Wednesday, November 01, 2006

A TINY BOOK WITH BIG BLESSINGS

The Inner Voice of Love is a small book by Henri Nouwen which was published in 1996. Every
Fall I find myself re-reading it. I've started reading it for the tenth time as a daily devotional. I
know where it is on my book case and can pull it down for a quick read whenever I feel a need
for some inner soul searching. Today is one of those days. I think I could get found by getting lost with it for the rest of the day. He always says something that seems so tailor made for me.
He shares struggles that he has had in his own life. The amazing thing to me is that I have had
so many similiar struggles in my soul. I've been in the "basement of my soul" and I know what
it's like to "rely upon spiritual guides" to get me on my way every now and again. Like, today.
This tiny book is almost of the top of my top ten best books in my study. It's hard to imagine but Nouwen died ten years ago last September. What a blessing his life and books have had upon so many other lives throughout the years. This tiny one reminds me that I should seek to be a blessing to others too. I guess that's why I wrote this tiny Blog. Maybe you are the one who needs it for some reason. As Henri Nouwen says, "Let Jesus transform you."

WANTED: FAULT FINDERS

I read something a few days ago that grabbed my attention and hasn't let go. I don't remember
where I read it, I just remember it today. Someone said that he heard about a fault finder who
went about finding fault in people. He found fault in his parents, his children and even his Pastor. this fault finder then would pray for those people daily. He would offer help to them through words of encouragement. He would try to bring something good out of the bad. Rather then putting them down, he lifted them up.
I want to be the best fault finder because of what I read about this person.
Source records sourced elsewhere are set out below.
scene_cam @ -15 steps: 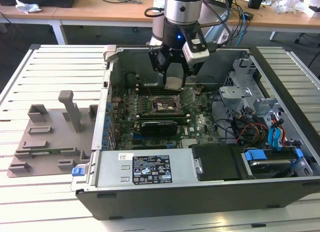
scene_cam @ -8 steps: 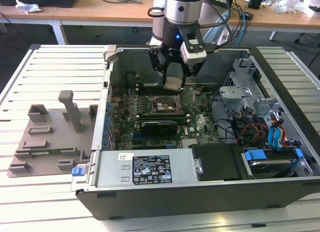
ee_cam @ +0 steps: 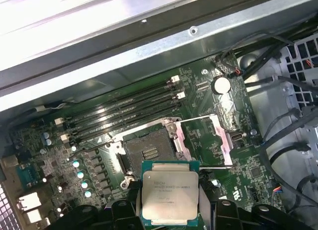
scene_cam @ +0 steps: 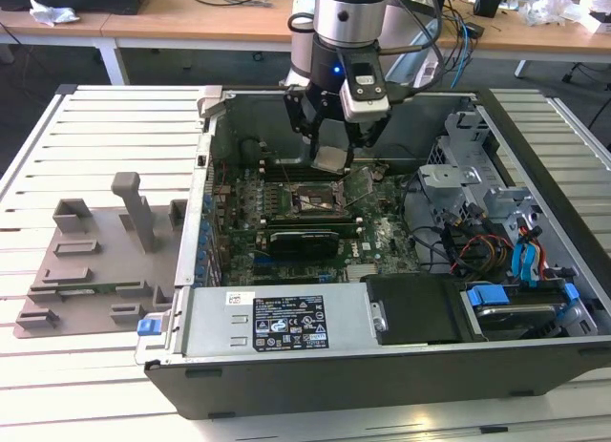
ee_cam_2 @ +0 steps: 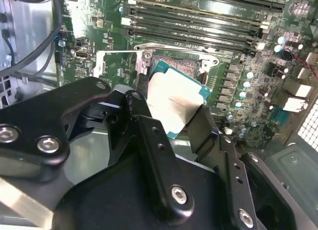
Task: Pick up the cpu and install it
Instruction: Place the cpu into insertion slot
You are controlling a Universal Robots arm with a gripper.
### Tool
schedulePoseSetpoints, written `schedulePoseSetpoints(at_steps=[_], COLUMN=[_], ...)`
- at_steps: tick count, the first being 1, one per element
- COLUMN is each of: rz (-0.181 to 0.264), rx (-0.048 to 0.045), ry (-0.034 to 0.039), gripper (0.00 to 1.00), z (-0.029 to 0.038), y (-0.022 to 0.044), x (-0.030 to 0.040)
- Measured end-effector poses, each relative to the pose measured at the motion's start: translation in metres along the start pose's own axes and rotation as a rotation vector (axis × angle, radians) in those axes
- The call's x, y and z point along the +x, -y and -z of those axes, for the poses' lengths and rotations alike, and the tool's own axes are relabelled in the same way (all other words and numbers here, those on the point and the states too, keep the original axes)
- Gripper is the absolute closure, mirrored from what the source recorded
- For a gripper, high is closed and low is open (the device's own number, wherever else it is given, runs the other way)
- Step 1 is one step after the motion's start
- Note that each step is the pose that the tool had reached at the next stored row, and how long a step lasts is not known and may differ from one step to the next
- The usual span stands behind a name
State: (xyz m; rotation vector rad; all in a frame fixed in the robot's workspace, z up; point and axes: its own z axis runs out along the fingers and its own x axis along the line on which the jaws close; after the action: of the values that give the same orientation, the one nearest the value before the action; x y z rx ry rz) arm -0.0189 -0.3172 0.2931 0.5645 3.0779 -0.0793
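The open computer case (scene_cam: 382,375), black outside and bare steel inside, lies on the slatted metal table (scene_cam: 76,394). It holds a green motherboard (scene_cam: 382,240), a long black expansion card (scene_cam: 304,238) and bundled cables (scene_cam: 468,246). Inside the case, near its far wall, the end effector (scene_cam: 333,160) is closed on the cpu (scene_cam: 331,157), with black fingers (ee_cam_2: 141,98) pressing two opposite edges. The cpu is a flat square chip with a matte silvery top plate and a thin teal rim. It is held over the square socket (ee_cam: 149,150), whose metal frame stands open. Long dark memory slots (ee_cam: 124,108) run beside the socket. A grey moulded fixture (scene_cam: 95,261) rests near the table edge at the exterior view's left.
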Motion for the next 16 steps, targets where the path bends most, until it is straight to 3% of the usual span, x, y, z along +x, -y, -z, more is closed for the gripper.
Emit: schedulePoseSetpoints(at_steps=[10, 13, 16], rz=[-0.106, -0.166, -0.197], rx=[0.0026, 0.004, 0.0048], ry=[-0.0049, -0.0077, -0.0091], gripper=[0.45, 0.45, 0.45], z=[-0.0002, -0.0003, -0.0003], y=[0.0, 0.0, 0.0], x=[0.0, 0.0, 0.0])
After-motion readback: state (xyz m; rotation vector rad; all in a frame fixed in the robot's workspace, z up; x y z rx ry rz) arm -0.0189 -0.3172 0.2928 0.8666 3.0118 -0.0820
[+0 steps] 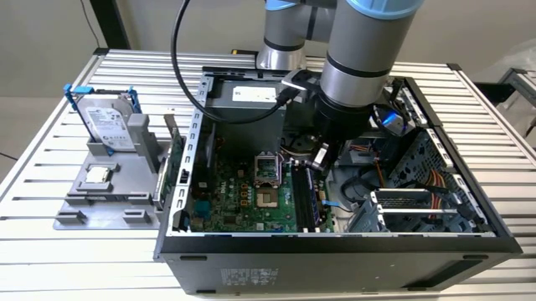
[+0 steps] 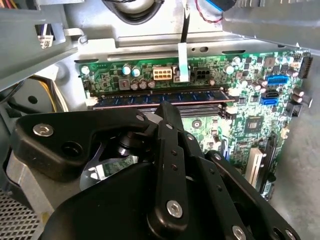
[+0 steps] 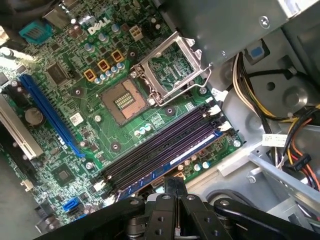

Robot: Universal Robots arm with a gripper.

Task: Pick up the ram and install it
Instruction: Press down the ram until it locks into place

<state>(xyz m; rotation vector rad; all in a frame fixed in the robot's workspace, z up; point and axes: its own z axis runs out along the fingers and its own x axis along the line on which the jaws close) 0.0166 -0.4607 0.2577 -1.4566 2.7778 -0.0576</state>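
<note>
The ram (image 2: 160, 97) is a dark bluish stick with black chips. It stands in the memory slot nearest the case's drive side, seen as a blue strip with a pale label (image 3: 194, 149) beside the empty dark slots. In the exterior view it sits just below my gripper (image 1: 320, 158) on the motherboard (image 1: 243, 200). My gripper (image 2: 168, 107) is shut, fingers together, directly over the middle of the ram's top edge (image 3: 175, 184). The closing direction runs along the stick, not across it. Whether the fingertips touch it I cannot tell.
The open computer case (image 1: 335, 244) lies on a slatted table. The processor socket (image 3: 125, 102) stands open with its frame raised. Cables (image 1: 435, 182) and a drive cage crowd the exterior view's right. A grey fixture (image 1: 75, 216) holds a hard drive (image 1: 109, 122) and a processor chip (image 1: 99, 174).
</note>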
I have an idea that fault finders are in great demand. They can't be bought at some store or over the internet. Fault finders are hard to find so if you see one somewhere, be grateful. Better yet, see if you qualify. All it takes is a caring spirit that you can give to others. Anyone, anywhere , anytime can do it. Even you.

A GOOD REVIEW

Yesterday I started reading a new book by John Eldredge, The Way of the Wild Heart. By the
time I got to page seventeen I wasn't sure I wanted to read any more of it. It wasn't because I
felt as if I've read all this stuff already. It wasn't because it wasn't interesting. It was because I
was seeing too much of myself on page after page and I was uncomfortable. Very uncomfortable. It was as if I was looking in a rear view mirror and not wanting to see what I was seeing. So, I put the book down - for awhile - a short while. I felt as if I was being lured to look at yet another page and another page and so forth. So, today I'm picking the book back up to read as much of it as I possibly can before putting it back down.
What I was seeing were things about me as a son and as a father that made me feel like a failure. It hurt. Bad. The Way of the Wild Heart speaks of me and too me. Truth is, it's like having a root cannal! Thus far I'm finding that I want to be numbed from the pain I feel but I know that I have to deal with my pain if I'm going to feel better and do better as a son and as father. So, why do I write these things to you if I don't want you to know me as I know me? It is because if you are a man, you too need to pick up the this book and see if you see yourself as I have seen myself. While it hurts, it also helps heal. No wonder where I will be when I get through reading this 300 page book. This isn't a book review as much as it is a life review. It's also like looking at a map into the future. If you dare, join me on the journey and find out where you have been and where you are going. You will be far better off than you will if you don't see what it has to say to you and about you.